Dans un excellent petit livre, à lire par les jeunes et les moins jeunes, André Pinguet avance que Dieu jugera les sociétés et les individus en partie en fonction de la manière dont ils auront traité les personnes âgées.7 Il se base sur l’accusation portée contre Babylone par Esaïe : « Tu n’as pas eu compassion d’eux, tu as lourdement appesanti ton joug sur le vieillard. » (Es 47.6).

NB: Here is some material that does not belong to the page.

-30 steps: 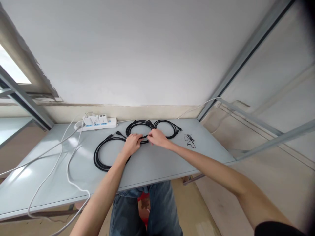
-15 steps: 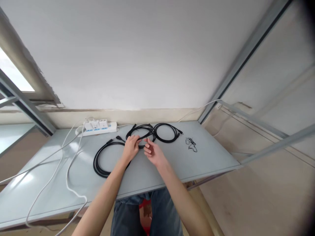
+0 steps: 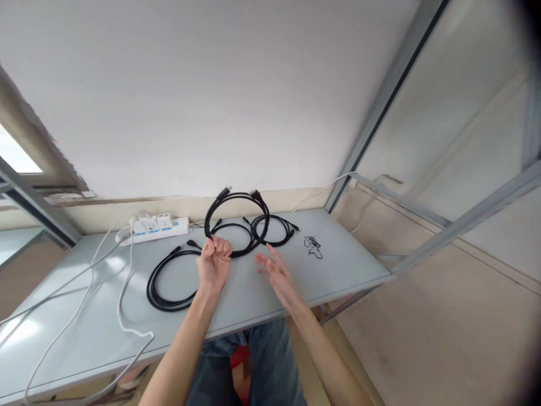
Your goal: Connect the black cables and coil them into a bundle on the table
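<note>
My left hand (image 3: 214, 262) is closed on the lower left part of a coiled black cable (image 3: 243, 195), which stands tilted up off the table with its two plug ends at the top. To the right of that coil's bottom, my right hand (image 3: 279, 276) is open, fingers spread, with nothing visible in it. A second coiled black cable (image 3: 153, 282) lies flat to the left of my left hand. Behind the raised coil two more black coils lie side by side, partly hidden by it. Thin black ties (image 3: 313, 246) form a loose tangle on the right.
A white power strip (image 3: 177, 226) with plugged-in adapters stands at the back left against the wall. White cords (image 3: 122, 293) run from it across the table's left side and over the front edge. Metal frame posts (image 3: 367, 129) rise at both ends of the table.
My left hand has lifted a black coil from the table and tipped it upright. The right hand has moved away from the left and opened. The view has shifted slightly right.
</note>
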`<state>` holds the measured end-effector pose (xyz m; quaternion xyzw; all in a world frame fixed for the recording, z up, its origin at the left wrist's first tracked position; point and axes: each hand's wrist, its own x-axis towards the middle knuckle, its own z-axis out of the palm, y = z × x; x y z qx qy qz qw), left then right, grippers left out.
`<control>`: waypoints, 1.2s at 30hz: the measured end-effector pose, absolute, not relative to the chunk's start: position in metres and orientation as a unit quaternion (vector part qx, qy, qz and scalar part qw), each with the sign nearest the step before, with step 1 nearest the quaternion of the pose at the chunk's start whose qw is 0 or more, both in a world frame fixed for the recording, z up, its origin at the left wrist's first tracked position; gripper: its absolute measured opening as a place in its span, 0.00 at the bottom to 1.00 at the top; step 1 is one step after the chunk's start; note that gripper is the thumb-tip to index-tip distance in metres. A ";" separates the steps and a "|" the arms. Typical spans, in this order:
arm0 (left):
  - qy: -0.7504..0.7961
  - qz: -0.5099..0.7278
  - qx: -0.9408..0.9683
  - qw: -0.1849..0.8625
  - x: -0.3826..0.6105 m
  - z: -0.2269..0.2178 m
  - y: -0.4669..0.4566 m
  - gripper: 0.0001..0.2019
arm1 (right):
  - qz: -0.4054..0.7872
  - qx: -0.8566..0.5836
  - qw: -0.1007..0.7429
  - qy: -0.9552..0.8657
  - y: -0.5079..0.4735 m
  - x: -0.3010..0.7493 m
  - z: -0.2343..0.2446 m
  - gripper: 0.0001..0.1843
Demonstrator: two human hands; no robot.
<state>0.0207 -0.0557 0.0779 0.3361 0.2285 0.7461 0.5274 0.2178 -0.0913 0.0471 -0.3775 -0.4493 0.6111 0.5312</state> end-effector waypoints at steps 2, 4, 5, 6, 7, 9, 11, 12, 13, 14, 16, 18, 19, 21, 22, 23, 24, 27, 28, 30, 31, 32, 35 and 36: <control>0.244 0.718 0.316 0.570 0.037 0.063 -0.074 0.21 | 0.621 -0.346 0.540 -0.451 -0.094 0.220 0.047 0.43; 0.277 0.688 0.313 0.593 0.054 0.044 -0.094 0.20 | 0.606 -0.366 0.566 -0.421 -0.098 0.225 0.040 0.40; 0.295 0.673 0.313 0.601 0.063 0.034 -0.105 0.21 | 0.592 -0.393 0.581 -0.398 -0.100 0.228 0.035 0.37; 0.309 0.662 0.305 0.612 0.071 0.025 -0.116 0.21 | 0.573 -0.423 0.593 -0.375 -0.102 0.233 0.029 0.35; 0.316 0.648 0.291 0.629 0.079 0.017 -0.126 0.21 | 0.552 -0.453 0.600 -0.361 -0.105 0.238 0.022 0.32; 0.326 0.624 0.264 0.659 0.090 0.007 -0.144 0.18 | 0.506 -0.505 0.595 -0.369 -0.109 0.252 0.013 0.30; 0.365 0.589 0.294 0.659 0.092 0.004 -0.158 0.15 | 0.463 -0.545 0.571 -0.403 -0.111 0.269 0.009 0.31; 0.395 0.561 0.337 0.644 0.088 0.006 -0.163 0.15 | 0.445 -0.561 0.558 -0.420 -0.111 0.279 0.009 0.33; 0.429 0.530 0.396 0.615 0.082 0.008 -0.167 0.18 | 0.432 -0.573 0.546 -0.433 -0.110 0.290 0.011 0.34; 0.464 0.498 0.470 0.562 0.072 0.011 -0.170 0.19 | 0.422 -0.582 0.536 -0.443 -0.109 0.300 0.013 0.35; 0.512 0.448 0.608 0.409 0.046 0.017 -0.173 0.21 | 0.412 -0.596 0.520 -0.453 -0.106 0.319 0.016 0.35; 0.581 0.405 0.674 0.208 0.013 0.020 -0.174 0.20 | 0.405 -0.607 0.508 -0.458 -0.103 0.331 0.017 0.34; 0.611 0.384 0.682 0.119 -0.004 0.020 -0.173 0.19 | 0.399 -0.611 0.502 -0.464 -0.103 0.335 0.015 0.34; 0.659 0.321 0.680 -0.004 -0.037 0.015 -0.170 0.20 | 0.383 -0.616 0.492 -0.482 -0.104 0.334 0.012 0.35; 0.684 0.292 0.666 -0.050 -0.052 0.012 -0.168 0.21 | 0.372 -0.617 0.488 -0.492 -0.104 0.330 0.010 0.35; 0.697 0.256 0.666 -0.070 -0.064 0.009 -0.166 0.22 | 0.360 -0.620 0.486 -0.499 -0.105 0.326 0.008 0.35; 0.704 0.229 0.668 -0.076 -0.074 0.006 -0.163 0.21 | 0.352 -0.623 0.484 -0.504 -0.106 0.321 0.007 0.35; 0.667 0.190 0.718 -0.063 -0.087 0.004 -0.159 0.17 | 0.355 -0.626 0.454 -0.526 -0.106 0.305 0.010 0.31; 0.650 0.186 0.734 -0.061 -0.087 0.005 -0.158 0.16 | 0.361 -0.624 0.433 -0.541 -0.105 0.301 0.012 0.30; 0.651 0.183 0.735 -0.052 -0.082 0.012 -0.158 0.16 | 0.374 -0.612 0.387 -0.579 -0.103 0.294 0.017 0.25; 0.667 0.189 0.719 -0.045 -0.080 0.017 -0.157 0.16 | 0.382 -0.603 0.366 -0.597 -0.103 0.291 0.020 0.21; 0.689 0.204 0.694 -0.039 -0.078 0.023 -0.156 0.16 | 0.394 -0.591 0.352 -0.609 -0.103 0.288 0.022 0.18; 0.728 0.314 0.608 -0.054 -0.074 0.048 -0.151 0.15 | 0.477 -0.558 0.329 -0.594 -0.107 0.271 0.027 0.14; 0.720 0.368 0.584 -0.070 -0.074 0.058 -0.149 0.15 | 0.512 -0.551 0.322 -0.576 -0.109 0.262 0.028 0.15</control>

Cela fait penser, par exemple, à l’ancien régime en Roumanie où ceux de plus de 60 ans n’avaient plus droit aux médicaments remboursés ni à certains soins hospitaliers.
 
En tant qu’individus et en tant qu’Eglises, saisissons toutes les occasions pour manifester la compassion de Dieu pour un de nos prochains le plus vulnérable, la personne âgée.
 
B.D.
 


NOTES

 

1. De Claire-Lise de BENOIT chez LLB
 

2. J.M. NICOLE, « Le secret d’une vieillesse heureuse », Les carnets de Croire et Servir, 1976
 

3. Cf. le témoignage de mon épouse à la page 28.
 

4. J.M. NICOLE, opcit
 

5. Prédication du Dr B. Geffe reprise par Flora QUINTIN dans, « Face à . l’avenir, le troisième âge », chez Croire et Servir, 1988.
 

6. S. GERBER, « Mourir s’apprend », chez EBV, 1984, p. 63 à 75 pour une discussion sur comment accompagner un mourant.
 

7. A. PlNGUET, « Quand l’amandier fleurit : Ces vieux qu’il faut à l’Eglise » chez Viens et Vois, 1991.